#### EXERCISE PROMPT
Reproduce the listing exactly, with no pictures in your copy.

#### PROVIDED MATERIAL
========================================

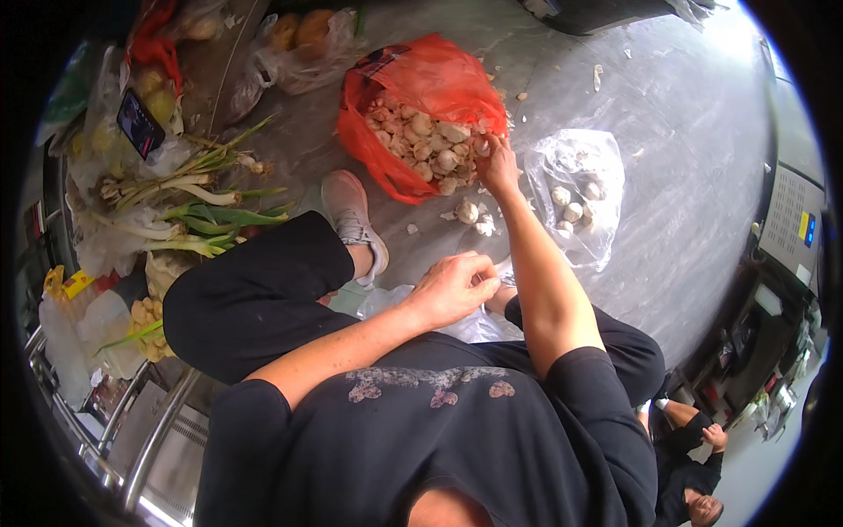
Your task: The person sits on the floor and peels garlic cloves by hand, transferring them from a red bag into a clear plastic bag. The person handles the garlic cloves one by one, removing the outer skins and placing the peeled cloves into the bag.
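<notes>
A red plastic bag (421, 85) lies on the floor in front of me, its mouth spread towards me. Loose garlic bulbs (421, 145) fill it. My right hand (498, 166) reaches to the bag's right edge, with its fingers around a garlic bulb (483, 146). Over my lap hangs my left hand (458, 288), its fingers curled; whether they hold anything is hidden. Between the hands and the bag, a few garlic bulbs (467, 212) rest on the floor. To the right, several more bulbs show in a clear plastic bag (609, 171).
Leeks (197, 191), bagged produce and a phone (140, 124) with a lit screen crowd the left side. A metal rail (158, 441) runs at lower left. Garlic skins litter the grey floor (685, 165). Another person (688, 474) sits at lower right.
</notes>
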A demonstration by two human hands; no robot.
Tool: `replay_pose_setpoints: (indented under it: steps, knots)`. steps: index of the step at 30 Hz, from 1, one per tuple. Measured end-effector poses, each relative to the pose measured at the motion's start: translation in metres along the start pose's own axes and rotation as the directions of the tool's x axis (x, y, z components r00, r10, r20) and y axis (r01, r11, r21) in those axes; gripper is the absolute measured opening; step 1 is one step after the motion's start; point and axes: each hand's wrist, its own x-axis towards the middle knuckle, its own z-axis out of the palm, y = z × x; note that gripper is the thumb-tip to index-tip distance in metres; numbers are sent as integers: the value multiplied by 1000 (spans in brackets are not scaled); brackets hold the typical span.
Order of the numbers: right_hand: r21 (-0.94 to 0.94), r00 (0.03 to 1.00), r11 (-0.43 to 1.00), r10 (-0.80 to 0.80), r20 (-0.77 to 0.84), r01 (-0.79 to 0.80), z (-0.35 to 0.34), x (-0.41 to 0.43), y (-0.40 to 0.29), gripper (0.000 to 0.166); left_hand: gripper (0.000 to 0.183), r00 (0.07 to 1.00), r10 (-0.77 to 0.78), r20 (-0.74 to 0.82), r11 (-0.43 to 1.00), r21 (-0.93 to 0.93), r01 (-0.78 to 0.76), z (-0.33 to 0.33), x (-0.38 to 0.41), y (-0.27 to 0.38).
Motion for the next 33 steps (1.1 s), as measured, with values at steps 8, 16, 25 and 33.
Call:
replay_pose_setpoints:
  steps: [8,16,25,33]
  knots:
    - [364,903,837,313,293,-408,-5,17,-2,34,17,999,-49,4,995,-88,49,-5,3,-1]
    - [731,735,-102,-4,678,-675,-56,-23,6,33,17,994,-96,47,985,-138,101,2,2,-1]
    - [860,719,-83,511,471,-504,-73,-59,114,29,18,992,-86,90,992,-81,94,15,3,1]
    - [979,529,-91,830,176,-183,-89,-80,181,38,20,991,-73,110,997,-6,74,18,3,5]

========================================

#### TASK RESPONSE
Your task: The person sits on the floor and peels garlic cloves by hand, transferring them from a red bag into a clear plastic bag. The person handles the garlic cloves one by one, removing the outer skins and placing the peeled cloves into the bag.
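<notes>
A red plastic bag (421, 85) lies on the floor in front of me, its mouth spread towards me. Loose garlic bulbs (421, 145) fill it. My right hand (498, 166) reaches to the bag's right edge, with its fingers around a garlic bulb (483, 146). Over my lap hangs my left hand (458, 288), its fingers curled; whether they hold anything is hidden. Between the hands and the bag, a few garlic bulbs (467, 212) rest on the floor. To the right, several more bulbs show in a clear plastic bag (609, 171).
Leeks (197, 191), bagged produce and a phone (140, 124) with a lit screen crowd the left side. A metal rail (158, 441) runs at lower left. Garlic skins litter the grey floor (685, 165). Another person (688, 474) sits at lower right.
</notes>
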A demonstration by two human hands; no robot.
Tool: `replay_pose_setpoints: (indented under it: steps, knots)`. steps: index of the step at 30 Hz, from 1, one per tuple. Measured end-effector poses, each relative to the pose measured at the motion's start: translation in metres along the start pose's own axes and rotation as the directions of the tool's x axis (x, y, z components r00, r10, r20) and y axis (r01, r11, r21) in those axes; gripper is the absolute measured opening; step 1 is one step after the motion's start; point and axes: each hand's wrist, its own x-axis towards the middle knuckle, its own z-axis out of the palm, y = z × x; note that gripper is the thumb-tip to index-tip distance in metres; numbers are sent as integers: the value multiplied by 1000 (spans in brackets are not scaled); brackets hold the typical span.
Order of the numbers: right_hand: r21 (-0.94 to 0.94), r00 (0.03 to 1.00), r11 (-0.43 to 1.00), r10 (-0.80 to 0.80), r20 (-0.77 to 0.84), r01 (-0.79 to 0.80), z (-0.35 to 0.34), x (-0.41 to 0.43), y (-0.40 to 0.29), gripper (0.000 to 0.166); left_hand: gripper (0.000 to 0.183), r00 (0.07 to 1.00), r10 (-0.77 to 0.78), r20 (-0.74 to 0.82), r11 (-0.43 to 1.00), r21 (-0.93 to 0.93), r01 (-0.78 to 0.76), z (-0.33 to 0.33), x (-0.38 to 0.41), y (-0.27 to 0.38).
Motion for the next 33 steps (1.1 s), as measured, with values at steps 8, 16, 25 and 33.
Call:
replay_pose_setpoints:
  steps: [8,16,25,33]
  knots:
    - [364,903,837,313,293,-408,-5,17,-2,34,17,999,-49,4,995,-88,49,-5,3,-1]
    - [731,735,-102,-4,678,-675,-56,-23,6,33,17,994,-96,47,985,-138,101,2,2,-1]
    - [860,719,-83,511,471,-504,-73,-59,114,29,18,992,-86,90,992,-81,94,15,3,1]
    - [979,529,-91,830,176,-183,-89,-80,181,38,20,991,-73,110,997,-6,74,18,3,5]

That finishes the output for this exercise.